Japon : l’étonnante utilisation des ombrelles qui n’a rien à voir avec le temps qu’il fait
Auteur: Adam David
On le croise partout dans les rues de Tokyo ou de Kyoto, fidèle compagnon des jours de pluie comme des étés écrasants. Pourtant, au Japon, l’ombrelle, ou wagasa dans sa version traditionnelle en papier, est bien plus qu’un simple accessoire. Derrière sa silhouette familière se cache une fonction insoupçonnée : celle de servir de pont avec le monde des esprits.
Un symbole de pouvoir, bien avant la pluie
Il faut remonter loin, entre le IXe et le XIe siècle, pour comprendre ses origines. À cette époque, l’ombrelle n’avait rien d’un objet utilitaire. C’était un marqueur de statut, un symbole de pouvoir spirituel et politique réservé à une élite. Portée par des serviteurs, elle ne protégeait pas de la météo, mais signalait la présence d’une personne d’importance, créant un espace sacré autour d’elle.
Un abri pour les âmes errantes
Mais comment un objet si banal peut-il attirer les esprits ? La réponse se trouve dans le concept de yorishiro, comme l’explique Tatsuo Danjyo, professeur à l’université de Beppu. Un yorishiro est, dans la tradition shintô, un objet capable d’invoquer et d’héberger temporairement une divinité ou un esprit. Avec sa forme circulaire qui rappelle l’âme humaine et son manche, perçu comme un pilier entre la terre et le ciel, l’ombrelle est devenue le réceptacle idéal. Un lieu, en somme, où les esprits peuvent « descendre ».
Quand l'objet prend vie : le conte du kasa yokai
Cette croyance animiste, très ancrée dans la culture japonaise, a donné naissance à l’une de ses créatures surnaturelles les plus connues : le kasa yokai, ou « l’esprit-parapluie ». On le représente souvent comme une vieille ombrelle sautillant sur un unique pied, dotée d’un œil et d’une longue langue. Cette figure du folklore incarne parfaitement l’idée que les objets du quotidien, surtout ceux qui ont beaucoup servi avant d’être abandonnés, peuvent développer une âme qui leur est propre.
Des festivals pour entretenir la flamme
Bien sûr, avec sa démocratisation à partir du XIIe siècle, l’ombrelle a largement perdu cette aura sacrée dans l’usage quotidien. Elle est redevenue… un parapluie. Mais la tradition n’a pas disparu pour autant ; elle survit aujourd’hui au cœur de certains rituels et festivals. À Kyoto, lors du Yasurai Matsuri, on défile sous de grandes ombrelles fleuries pour repousser les maladies. Sur l’île d’Okinoshima, elles abritent les esprits des ancêtres durant la fête d’Obon, tandis qu’à Fukuoka, passer sous les chars décorés d’ombrelles géantes promet chance et bonne santé.

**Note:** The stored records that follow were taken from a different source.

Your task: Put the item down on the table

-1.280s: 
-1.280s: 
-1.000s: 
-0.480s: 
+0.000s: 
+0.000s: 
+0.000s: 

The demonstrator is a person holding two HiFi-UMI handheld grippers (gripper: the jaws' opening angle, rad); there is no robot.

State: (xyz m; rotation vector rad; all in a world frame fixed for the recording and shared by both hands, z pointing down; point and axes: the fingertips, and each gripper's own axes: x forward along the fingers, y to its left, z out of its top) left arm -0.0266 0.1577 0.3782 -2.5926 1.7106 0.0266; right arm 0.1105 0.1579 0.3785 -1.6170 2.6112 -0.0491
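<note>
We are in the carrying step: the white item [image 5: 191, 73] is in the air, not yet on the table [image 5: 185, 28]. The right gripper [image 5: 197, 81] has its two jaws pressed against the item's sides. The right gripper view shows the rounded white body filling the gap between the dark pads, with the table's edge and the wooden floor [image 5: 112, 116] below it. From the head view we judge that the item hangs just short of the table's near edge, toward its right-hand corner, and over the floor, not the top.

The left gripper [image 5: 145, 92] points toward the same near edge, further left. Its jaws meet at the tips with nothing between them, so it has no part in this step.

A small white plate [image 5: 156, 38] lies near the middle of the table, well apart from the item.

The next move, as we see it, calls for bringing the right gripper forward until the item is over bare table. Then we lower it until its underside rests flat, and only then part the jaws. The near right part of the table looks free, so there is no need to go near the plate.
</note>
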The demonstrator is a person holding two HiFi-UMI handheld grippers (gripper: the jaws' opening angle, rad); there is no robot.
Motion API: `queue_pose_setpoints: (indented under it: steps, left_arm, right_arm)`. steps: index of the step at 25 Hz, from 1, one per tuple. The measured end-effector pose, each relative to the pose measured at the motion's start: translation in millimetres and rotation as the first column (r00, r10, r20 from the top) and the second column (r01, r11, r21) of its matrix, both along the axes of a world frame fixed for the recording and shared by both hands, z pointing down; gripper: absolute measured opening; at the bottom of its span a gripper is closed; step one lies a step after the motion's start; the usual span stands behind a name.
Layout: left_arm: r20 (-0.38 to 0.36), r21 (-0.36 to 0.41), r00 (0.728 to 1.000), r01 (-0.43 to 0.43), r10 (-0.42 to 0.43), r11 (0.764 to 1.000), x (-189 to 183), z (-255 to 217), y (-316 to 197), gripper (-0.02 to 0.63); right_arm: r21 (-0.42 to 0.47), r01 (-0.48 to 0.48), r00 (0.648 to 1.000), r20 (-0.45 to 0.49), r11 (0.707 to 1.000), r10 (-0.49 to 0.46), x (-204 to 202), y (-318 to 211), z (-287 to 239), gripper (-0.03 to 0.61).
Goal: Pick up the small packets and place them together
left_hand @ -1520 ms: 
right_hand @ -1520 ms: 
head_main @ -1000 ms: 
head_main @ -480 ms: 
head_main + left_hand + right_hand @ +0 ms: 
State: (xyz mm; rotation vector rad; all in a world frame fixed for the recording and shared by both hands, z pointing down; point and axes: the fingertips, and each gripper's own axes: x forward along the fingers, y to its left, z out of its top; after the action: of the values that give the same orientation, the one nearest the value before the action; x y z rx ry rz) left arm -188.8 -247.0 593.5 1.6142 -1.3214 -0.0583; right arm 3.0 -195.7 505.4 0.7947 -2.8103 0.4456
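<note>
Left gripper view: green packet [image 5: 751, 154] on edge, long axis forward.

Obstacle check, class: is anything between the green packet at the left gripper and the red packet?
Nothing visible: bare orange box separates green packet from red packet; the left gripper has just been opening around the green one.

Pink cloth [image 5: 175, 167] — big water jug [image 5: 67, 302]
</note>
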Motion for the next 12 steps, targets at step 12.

un art qui se transmet encore
Si la plupart des Japonais ne pensent plus forcément aux esprits en ouvrant leur parapluie, l’héritage du wagasa reste bien vivant. Un peu partout dans le pays, des artisans continuent de fabriquer ces fragiles et poétiques ombrelles en papier huilé, selon des techniques ancestrales. Un savoir-faire qui rappelle que derrière les gestes les plus simples se cache parfois une histoire bien plus profonde.